> _Work instruction_: Repeat the lines from the line with "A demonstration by" to the line with "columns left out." in the listing below, keeping both end lines and adding nothing.

> _Recorded information_:

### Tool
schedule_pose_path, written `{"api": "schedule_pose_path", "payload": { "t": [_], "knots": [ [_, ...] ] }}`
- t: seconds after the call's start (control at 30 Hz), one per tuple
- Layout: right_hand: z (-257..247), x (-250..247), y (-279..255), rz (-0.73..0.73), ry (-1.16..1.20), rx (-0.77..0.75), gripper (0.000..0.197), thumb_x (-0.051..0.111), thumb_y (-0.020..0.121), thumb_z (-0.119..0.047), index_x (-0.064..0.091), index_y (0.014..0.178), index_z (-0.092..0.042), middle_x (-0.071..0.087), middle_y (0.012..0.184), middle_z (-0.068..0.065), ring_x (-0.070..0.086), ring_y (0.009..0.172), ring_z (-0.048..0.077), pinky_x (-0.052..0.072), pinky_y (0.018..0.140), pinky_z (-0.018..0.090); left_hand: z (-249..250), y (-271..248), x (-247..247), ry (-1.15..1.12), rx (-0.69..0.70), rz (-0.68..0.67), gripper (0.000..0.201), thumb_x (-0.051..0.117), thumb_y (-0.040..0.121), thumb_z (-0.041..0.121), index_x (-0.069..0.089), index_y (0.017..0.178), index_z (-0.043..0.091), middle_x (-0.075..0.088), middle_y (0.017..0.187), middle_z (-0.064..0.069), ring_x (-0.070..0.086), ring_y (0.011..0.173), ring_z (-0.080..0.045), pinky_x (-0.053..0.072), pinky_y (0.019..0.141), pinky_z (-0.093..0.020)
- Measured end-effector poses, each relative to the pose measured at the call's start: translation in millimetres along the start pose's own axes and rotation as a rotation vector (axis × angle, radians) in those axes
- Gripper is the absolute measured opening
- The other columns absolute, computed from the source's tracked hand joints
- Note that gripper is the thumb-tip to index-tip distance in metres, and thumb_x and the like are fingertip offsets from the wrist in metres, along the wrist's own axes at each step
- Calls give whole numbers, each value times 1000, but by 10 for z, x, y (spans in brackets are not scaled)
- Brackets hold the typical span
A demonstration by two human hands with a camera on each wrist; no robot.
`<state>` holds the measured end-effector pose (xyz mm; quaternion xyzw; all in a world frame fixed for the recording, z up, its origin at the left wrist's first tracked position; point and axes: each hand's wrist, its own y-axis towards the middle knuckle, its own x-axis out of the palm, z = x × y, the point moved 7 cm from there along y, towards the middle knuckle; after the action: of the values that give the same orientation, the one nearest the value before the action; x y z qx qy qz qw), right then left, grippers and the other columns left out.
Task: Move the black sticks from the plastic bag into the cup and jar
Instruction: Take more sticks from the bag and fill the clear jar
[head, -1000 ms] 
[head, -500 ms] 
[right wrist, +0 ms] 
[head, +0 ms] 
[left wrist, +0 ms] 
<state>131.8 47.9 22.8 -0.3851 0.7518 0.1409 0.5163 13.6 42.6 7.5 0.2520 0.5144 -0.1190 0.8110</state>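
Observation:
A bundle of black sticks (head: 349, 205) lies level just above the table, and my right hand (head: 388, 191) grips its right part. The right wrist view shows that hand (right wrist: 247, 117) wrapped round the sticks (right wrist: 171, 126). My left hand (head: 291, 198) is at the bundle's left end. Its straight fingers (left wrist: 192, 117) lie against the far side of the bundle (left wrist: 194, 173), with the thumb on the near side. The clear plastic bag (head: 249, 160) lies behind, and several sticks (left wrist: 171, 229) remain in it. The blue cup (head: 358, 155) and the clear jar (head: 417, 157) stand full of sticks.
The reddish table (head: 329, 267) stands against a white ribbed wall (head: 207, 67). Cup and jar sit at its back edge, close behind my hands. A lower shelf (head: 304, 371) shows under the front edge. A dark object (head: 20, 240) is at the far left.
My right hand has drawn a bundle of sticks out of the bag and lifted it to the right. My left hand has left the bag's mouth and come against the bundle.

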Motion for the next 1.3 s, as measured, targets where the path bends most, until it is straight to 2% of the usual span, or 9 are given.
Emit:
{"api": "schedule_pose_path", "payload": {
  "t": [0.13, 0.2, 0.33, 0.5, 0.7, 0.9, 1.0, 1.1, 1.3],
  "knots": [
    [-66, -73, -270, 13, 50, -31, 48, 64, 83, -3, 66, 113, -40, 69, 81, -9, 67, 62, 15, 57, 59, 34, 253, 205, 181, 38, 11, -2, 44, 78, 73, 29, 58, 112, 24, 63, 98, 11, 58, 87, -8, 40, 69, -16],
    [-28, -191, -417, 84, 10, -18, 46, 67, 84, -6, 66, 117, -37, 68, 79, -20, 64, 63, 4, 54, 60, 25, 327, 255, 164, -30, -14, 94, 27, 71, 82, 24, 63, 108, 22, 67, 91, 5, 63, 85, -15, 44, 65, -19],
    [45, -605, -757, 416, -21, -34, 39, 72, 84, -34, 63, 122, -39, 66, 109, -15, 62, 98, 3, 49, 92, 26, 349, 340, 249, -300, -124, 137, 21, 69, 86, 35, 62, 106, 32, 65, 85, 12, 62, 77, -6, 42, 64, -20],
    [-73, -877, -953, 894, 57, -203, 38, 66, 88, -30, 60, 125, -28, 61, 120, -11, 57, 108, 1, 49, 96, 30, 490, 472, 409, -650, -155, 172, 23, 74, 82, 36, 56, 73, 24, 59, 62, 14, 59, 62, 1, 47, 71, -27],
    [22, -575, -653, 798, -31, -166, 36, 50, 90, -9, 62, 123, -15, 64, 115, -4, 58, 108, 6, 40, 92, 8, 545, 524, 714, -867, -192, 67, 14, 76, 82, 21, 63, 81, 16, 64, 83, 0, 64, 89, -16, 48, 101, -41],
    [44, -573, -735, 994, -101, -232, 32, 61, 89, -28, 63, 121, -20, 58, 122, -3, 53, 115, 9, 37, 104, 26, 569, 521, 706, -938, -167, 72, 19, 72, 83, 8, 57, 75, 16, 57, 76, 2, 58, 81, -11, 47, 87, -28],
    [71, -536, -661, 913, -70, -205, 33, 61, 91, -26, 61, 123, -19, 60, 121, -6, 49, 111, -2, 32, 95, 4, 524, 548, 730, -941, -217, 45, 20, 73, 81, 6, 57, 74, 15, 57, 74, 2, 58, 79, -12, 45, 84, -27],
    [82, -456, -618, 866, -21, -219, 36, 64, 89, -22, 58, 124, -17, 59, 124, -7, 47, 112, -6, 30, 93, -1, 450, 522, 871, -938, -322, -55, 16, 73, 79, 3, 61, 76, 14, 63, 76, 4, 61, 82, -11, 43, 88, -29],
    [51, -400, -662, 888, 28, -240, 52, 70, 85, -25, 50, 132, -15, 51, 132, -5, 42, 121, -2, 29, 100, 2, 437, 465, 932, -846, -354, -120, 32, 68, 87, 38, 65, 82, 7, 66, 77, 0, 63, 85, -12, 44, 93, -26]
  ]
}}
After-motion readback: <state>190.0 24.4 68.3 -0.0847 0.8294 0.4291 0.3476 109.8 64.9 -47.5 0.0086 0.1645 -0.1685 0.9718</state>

> _Answer to this task_:
A demonstration by two human hands with a camera on each wrist; no robot.
`<state>` holds the measured end-effector pose (xyz mm; quaternion xyzw; all in a world frame fixed for the recording, z up, its origin at the left wrist's first tracked position; point and axes: each hand's wrist, its own y-axis towards the middle knuckle, its own x-axis out of the palm, z = x × y, the point moved 7 cm from there along y, towards the middle knuckle; after the action: of the values that give the same orientation, the one nearest the value before the action; x y z qx qy qz qw), right then left, grippers and the other columns left out.

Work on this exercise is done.